THE DATA

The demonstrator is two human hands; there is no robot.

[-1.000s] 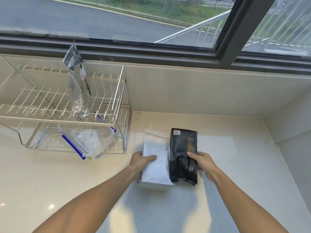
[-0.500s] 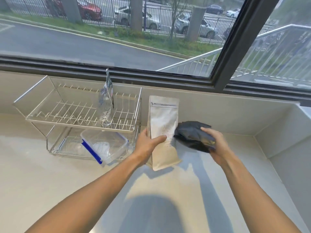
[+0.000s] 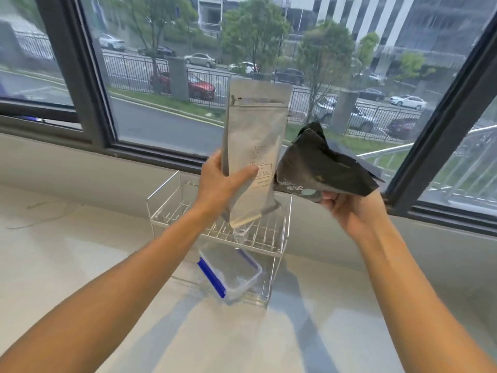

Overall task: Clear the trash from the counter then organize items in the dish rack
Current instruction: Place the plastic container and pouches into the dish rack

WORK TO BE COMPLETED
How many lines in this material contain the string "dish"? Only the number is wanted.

SOLUTION
2